## WORK INSTRUCTION
Two lines in the listing below mark the span: one contains "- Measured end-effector" and one contains "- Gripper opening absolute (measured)". Reproduce both of them and everything between, exactly.
>>>
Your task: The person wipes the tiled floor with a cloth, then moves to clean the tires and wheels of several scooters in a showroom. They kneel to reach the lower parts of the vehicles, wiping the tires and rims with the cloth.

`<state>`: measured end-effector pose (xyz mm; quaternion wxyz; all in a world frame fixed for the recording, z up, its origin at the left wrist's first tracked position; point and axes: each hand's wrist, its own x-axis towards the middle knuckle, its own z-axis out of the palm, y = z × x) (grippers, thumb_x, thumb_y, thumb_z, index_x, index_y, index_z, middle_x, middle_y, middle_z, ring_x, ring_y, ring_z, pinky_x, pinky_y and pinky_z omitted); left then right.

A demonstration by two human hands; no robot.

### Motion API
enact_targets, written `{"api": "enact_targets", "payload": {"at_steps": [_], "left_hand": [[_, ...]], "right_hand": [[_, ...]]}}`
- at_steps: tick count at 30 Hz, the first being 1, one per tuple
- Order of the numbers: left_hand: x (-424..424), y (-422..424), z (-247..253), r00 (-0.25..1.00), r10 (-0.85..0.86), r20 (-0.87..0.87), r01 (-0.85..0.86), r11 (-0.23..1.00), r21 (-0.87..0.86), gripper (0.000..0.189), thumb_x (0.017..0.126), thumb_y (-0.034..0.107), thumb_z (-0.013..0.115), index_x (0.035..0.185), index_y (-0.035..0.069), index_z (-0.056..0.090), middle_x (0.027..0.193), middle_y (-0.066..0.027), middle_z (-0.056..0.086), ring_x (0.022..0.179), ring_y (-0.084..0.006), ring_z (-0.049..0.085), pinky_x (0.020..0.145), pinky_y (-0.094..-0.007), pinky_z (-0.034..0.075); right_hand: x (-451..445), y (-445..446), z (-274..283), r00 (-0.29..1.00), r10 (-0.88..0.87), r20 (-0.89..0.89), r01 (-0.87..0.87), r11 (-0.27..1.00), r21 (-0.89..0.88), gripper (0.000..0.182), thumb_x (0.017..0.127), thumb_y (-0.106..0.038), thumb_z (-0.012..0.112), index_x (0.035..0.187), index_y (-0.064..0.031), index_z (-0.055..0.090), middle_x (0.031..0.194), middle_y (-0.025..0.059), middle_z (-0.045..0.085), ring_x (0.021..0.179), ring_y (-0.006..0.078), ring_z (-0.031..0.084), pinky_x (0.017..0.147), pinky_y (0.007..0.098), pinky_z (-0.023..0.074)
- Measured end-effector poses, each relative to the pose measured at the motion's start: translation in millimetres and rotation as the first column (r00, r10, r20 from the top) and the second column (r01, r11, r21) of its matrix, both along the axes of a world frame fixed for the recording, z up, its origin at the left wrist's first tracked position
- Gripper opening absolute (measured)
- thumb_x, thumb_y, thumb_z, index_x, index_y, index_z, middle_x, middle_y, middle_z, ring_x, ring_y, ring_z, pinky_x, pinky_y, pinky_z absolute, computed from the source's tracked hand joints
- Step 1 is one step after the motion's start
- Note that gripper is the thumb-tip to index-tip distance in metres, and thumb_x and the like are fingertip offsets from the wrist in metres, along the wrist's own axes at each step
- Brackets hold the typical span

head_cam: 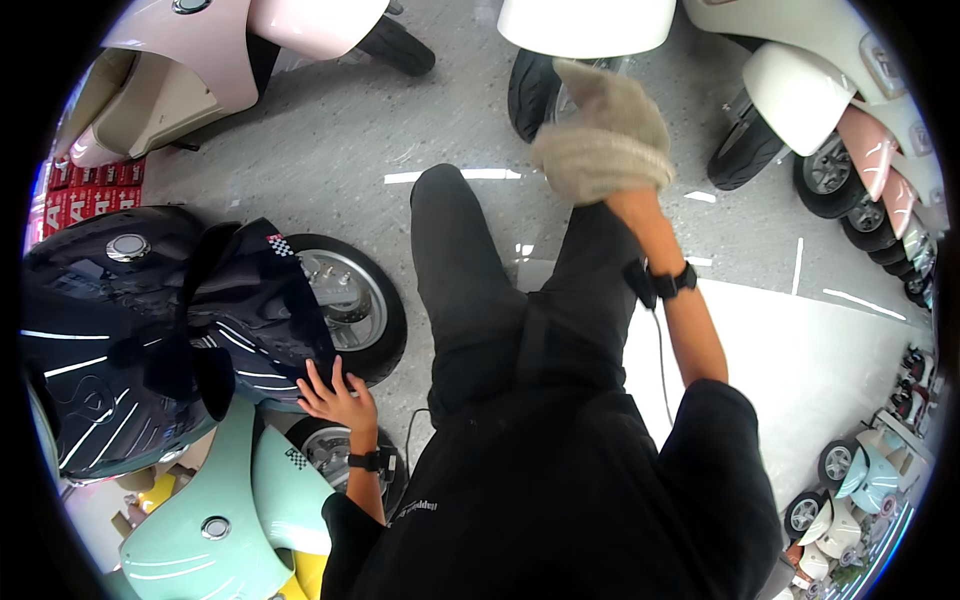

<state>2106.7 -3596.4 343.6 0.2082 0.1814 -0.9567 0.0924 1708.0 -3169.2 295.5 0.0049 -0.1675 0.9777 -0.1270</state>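
Note:
A beige cloth (609, 139) covers my right hand, bunched around it and slightly blurred. The fingers are hidden inside its folds. It is in front of a white scooter's front wheel (531, 97), below the white front fender (589, 26). To the left, my left hand (337, 397) has its fingers spread and holds nothing. Its fingertips are at the lower edge of a glossy dark scooter's front fender (262, 315); whether they touch it I cannot tell. The dark scooter's front wheel (360, 300) is just beyond the fingers.
A mint-green scooter (210, 487) stands close beside the dark one. At the upper left is a pink scooter (180, 45) near stacked red boxes (94, 191). Several more scooters, including a white-fendered one (799, 94), line the right. Grey speckled floor (337, 165) meets a white panel (765, 360).

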Motion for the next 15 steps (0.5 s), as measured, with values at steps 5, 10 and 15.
{"api": "enact_targets", "payload": {"at_steps": [5,10,15], "left_hand": [[-34,16,28,0.976,0.043,0.214,-0.133,0.895,0.425,0.017,0.089,0.009,0.057,0.098,0.016,0.071,0.124,-0.0061,0.065,0.136,-0.032,0.044,0.115,-0.0606,0.002],[-126,26,76,0.976,-0.174,-0.129,0.215,0.719,0.661,0.015,0.09,0.004,0.057,0.103,0.004,0.064,0.109,-0.0121,0.066,0.112,-0.0325,0.057,0.1,-0.0419,0.039],[-195,73,87,0.842,-0.533,-0.082,0.413,0.541,0.733,0.026,0.088,0.021,0.068,0.106,0.003,0.065,0.111,-0.0151,0.067,0.106,-0.0368,0.061,0.091,-0.0458,0.046]], "right_hand": [[85,-24,47,0.985,0.014,0.174,-0.022,0.999,0.043,0.029,0.097,-0.024,0.048,0.116,-0.0071,0.063,0.119,0.0142,0.064,0.114,0.0298,0.058,0.099,0.0414,0.044],[123,17,-8,0.991,0.056,0.124,-0.045,0.995,-0.087,0.046,0.095,-0.023,0.057,0.137,-0.0061,0.052,0.138,0.0178,0.054,0.132,0.036,0.047,0.11,0.0462,0.0367],[123,-64,55,0.926,0.013,0.378,0.039,0.991,-0.129,0.047,0.094,-0.022,0.058,0.138,-0.0061,0.052,0.14,0.0187,0.052,0.133,0.0362,0.046,0.111,0.0464,0.0361]]}}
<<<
## ANSWER SPACE
- Measured end-effector poses, each relative to the pose measured at the motion's start: translation in millimetres and rotation as the first column (r00, r10, r20 from the top) and the second column (r01, r11, r21) of its matrix, both along the axes of a world frame fixed for the recording, z up, its origin at the left wrist's first tracked position
- Gripper opening absolute (measured)

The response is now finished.